### What you should do:
Search the data below, and report every line in which "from" occurs.

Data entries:
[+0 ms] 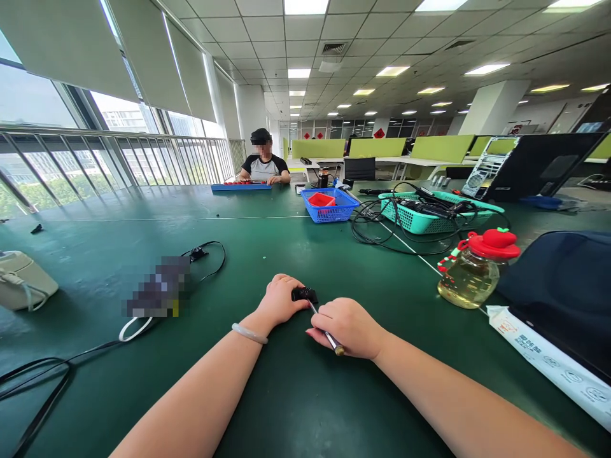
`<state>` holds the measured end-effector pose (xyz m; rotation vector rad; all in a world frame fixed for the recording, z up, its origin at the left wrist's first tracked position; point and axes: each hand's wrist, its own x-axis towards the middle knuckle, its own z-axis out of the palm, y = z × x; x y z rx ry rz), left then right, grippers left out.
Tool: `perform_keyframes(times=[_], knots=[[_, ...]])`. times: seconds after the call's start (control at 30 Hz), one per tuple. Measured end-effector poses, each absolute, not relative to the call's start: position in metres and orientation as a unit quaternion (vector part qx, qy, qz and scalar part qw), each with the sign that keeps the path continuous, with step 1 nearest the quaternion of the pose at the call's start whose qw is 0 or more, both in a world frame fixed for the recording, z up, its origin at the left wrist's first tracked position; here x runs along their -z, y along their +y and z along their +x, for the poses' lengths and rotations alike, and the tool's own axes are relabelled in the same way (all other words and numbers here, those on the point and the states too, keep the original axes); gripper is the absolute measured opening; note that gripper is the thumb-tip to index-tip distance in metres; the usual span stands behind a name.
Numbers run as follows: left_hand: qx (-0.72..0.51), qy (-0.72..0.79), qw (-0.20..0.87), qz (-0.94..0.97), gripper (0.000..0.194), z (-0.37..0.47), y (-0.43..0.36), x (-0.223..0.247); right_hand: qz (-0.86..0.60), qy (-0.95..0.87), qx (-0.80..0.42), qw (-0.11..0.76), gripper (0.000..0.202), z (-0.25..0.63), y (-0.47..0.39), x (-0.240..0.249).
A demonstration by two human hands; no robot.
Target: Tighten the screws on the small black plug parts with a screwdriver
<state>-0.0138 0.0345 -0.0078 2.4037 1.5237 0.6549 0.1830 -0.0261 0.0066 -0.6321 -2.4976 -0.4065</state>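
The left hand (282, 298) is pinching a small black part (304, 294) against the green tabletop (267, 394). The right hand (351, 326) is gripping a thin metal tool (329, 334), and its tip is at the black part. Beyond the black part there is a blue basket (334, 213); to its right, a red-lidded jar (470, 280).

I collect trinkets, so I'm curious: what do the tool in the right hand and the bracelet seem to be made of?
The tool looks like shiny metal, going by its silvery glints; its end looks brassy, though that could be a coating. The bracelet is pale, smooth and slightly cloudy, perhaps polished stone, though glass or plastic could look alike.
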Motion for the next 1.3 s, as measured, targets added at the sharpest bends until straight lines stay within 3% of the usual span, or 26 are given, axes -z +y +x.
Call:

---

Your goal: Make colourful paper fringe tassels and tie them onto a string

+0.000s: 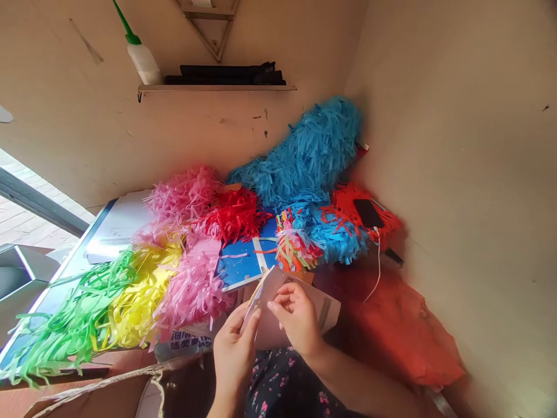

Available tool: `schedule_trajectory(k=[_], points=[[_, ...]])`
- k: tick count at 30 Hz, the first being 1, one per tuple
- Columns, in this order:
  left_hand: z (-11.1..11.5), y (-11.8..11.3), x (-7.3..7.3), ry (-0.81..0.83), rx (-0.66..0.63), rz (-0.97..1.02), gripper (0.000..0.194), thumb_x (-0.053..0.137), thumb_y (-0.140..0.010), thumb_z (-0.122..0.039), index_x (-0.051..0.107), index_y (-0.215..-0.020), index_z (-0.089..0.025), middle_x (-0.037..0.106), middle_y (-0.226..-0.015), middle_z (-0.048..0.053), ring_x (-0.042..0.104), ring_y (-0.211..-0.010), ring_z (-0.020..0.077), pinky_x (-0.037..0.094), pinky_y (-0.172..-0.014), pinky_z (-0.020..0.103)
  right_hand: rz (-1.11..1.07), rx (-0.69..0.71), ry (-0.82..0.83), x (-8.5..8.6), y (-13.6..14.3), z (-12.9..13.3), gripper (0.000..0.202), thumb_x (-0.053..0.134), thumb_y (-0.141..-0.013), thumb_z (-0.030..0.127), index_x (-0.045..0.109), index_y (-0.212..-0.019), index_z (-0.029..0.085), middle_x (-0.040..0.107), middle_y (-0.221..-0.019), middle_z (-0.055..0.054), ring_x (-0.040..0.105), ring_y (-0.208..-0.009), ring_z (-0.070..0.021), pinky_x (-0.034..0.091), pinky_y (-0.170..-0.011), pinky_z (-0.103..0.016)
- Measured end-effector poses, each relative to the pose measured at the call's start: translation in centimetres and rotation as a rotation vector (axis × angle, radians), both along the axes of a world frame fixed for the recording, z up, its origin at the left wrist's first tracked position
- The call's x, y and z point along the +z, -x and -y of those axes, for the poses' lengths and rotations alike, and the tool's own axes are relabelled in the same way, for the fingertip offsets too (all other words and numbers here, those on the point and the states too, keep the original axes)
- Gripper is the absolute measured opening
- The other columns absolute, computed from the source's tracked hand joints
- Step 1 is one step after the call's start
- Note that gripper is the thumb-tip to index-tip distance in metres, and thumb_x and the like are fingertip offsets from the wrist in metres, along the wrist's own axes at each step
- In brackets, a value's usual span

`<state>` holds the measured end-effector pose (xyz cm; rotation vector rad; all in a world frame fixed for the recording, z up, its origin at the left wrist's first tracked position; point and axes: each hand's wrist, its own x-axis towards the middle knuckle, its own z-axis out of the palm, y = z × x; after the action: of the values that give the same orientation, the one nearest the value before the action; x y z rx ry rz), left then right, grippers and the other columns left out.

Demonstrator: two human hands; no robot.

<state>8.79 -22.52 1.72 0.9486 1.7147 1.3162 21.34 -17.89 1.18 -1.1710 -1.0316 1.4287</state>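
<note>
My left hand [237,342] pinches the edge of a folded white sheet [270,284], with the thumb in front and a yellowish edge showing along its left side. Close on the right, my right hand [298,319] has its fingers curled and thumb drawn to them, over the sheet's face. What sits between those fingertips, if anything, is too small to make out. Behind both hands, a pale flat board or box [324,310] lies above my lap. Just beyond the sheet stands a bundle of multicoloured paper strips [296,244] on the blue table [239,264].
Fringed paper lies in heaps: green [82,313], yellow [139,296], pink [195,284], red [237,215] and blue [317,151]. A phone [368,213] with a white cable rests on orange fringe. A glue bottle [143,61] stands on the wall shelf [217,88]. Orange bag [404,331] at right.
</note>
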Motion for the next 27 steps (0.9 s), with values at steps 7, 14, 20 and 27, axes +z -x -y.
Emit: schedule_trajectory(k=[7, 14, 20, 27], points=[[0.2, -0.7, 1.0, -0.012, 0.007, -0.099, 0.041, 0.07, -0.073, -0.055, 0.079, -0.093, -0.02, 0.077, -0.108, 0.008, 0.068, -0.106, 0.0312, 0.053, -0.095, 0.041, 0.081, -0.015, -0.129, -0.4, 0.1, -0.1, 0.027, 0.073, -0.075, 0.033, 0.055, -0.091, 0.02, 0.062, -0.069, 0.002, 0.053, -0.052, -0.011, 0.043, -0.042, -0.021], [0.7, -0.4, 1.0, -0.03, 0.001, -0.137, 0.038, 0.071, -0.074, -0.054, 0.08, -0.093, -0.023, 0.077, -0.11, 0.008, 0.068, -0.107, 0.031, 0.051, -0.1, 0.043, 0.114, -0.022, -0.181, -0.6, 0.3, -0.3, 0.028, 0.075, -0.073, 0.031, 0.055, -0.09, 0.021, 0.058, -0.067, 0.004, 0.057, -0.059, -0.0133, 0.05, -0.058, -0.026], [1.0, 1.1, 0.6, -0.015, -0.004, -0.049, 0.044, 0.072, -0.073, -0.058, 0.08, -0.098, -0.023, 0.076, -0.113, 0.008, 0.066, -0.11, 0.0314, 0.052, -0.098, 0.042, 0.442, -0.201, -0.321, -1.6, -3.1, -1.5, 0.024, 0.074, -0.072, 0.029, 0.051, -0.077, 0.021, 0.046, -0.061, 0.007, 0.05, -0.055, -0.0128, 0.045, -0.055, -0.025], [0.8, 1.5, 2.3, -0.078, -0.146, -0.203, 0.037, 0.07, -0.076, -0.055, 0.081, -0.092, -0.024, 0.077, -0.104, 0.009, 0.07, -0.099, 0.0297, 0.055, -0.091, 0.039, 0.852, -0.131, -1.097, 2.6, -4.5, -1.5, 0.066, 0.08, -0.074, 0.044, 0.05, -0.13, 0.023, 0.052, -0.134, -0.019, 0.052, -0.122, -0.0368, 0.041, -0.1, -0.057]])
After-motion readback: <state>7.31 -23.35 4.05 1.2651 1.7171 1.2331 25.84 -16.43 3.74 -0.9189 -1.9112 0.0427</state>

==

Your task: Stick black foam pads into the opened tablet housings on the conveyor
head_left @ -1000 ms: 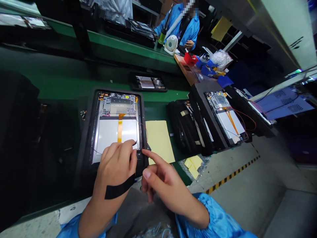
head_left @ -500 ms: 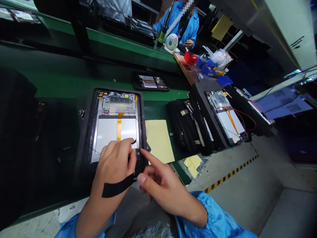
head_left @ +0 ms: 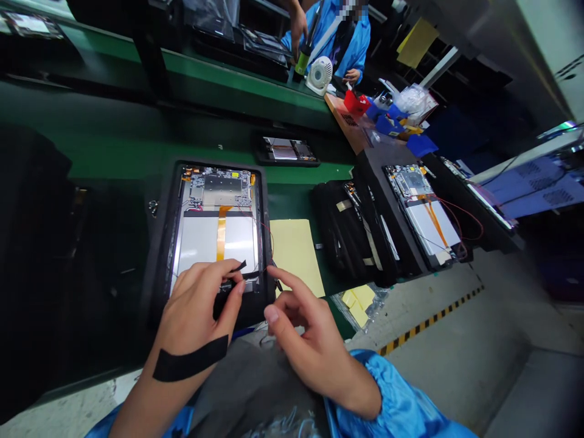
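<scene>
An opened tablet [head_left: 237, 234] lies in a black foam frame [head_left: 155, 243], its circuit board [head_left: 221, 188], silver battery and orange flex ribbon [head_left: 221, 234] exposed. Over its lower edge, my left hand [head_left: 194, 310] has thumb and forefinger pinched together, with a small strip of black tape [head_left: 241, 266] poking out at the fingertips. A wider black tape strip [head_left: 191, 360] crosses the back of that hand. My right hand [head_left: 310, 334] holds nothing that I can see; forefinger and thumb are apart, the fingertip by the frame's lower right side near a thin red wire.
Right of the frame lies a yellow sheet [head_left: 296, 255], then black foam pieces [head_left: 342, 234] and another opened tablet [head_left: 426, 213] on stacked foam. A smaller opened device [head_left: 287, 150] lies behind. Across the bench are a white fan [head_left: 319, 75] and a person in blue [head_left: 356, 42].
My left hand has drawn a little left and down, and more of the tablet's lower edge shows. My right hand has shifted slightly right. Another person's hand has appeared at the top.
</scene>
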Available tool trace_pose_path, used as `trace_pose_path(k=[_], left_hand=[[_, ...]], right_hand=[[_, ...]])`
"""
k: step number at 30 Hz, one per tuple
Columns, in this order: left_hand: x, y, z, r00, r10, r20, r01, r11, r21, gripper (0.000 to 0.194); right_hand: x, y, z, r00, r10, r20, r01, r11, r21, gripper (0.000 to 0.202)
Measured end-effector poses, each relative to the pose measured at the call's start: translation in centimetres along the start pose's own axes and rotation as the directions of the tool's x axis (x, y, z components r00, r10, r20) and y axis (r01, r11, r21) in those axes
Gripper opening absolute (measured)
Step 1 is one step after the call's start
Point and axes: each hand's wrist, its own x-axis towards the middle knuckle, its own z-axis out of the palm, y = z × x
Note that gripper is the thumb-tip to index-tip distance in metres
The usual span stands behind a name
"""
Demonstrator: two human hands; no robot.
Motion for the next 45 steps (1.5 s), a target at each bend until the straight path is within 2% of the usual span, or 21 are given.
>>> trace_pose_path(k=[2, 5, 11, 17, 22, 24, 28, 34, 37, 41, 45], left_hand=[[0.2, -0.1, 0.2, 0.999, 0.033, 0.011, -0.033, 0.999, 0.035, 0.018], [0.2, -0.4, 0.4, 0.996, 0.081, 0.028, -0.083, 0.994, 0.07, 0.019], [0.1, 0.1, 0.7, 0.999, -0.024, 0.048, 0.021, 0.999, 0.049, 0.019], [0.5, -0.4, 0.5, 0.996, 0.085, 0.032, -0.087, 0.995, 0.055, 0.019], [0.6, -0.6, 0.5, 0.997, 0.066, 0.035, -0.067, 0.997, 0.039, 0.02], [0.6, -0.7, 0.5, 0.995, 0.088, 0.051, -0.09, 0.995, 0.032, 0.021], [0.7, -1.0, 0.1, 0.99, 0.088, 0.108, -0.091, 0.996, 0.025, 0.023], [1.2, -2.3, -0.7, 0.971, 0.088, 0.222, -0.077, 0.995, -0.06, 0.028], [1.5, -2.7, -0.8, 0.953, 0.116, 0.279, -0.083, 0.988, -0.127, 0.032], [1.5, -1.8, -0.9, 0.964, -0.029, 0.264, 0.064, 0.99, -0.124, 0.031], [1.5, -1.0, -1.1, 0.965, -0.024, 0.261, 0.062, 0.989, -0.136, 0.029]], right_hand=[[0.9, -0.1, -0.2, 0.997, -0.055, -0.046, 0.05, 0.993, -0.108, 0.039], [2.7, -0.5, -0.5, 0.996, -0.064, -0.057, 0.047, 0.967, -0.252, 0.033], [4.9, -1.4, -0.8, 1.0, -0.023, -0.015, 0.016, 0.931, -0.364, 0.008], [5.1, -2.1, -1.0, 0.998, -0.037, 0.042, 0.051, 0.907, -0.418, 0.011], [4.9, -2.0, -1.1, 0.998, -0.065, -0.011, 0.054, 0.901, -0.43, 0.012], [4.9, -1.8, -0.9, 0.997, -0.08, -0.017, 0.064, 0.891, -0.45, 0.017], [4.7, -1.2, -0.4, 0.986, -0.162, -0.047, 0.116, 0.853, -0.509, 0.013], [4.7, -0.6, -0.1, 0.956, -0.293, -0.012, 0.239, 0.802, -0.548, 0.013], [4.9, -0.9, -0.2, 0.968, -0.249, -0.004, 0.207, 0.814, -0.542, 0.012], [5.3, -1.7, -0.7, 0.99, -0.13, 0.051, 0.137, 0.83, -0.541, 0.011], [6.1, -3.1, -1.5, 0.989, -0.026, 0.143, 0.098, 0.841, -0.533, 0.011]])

### Response:
- The other columns absolute, computed from the source's tracked hand joints
- Note that gripper is the thumb-tip to index-tip distance in metres, and thumb_x and the like are fingertip offsets from the wrist in metres, along the wrist's own axes at each step

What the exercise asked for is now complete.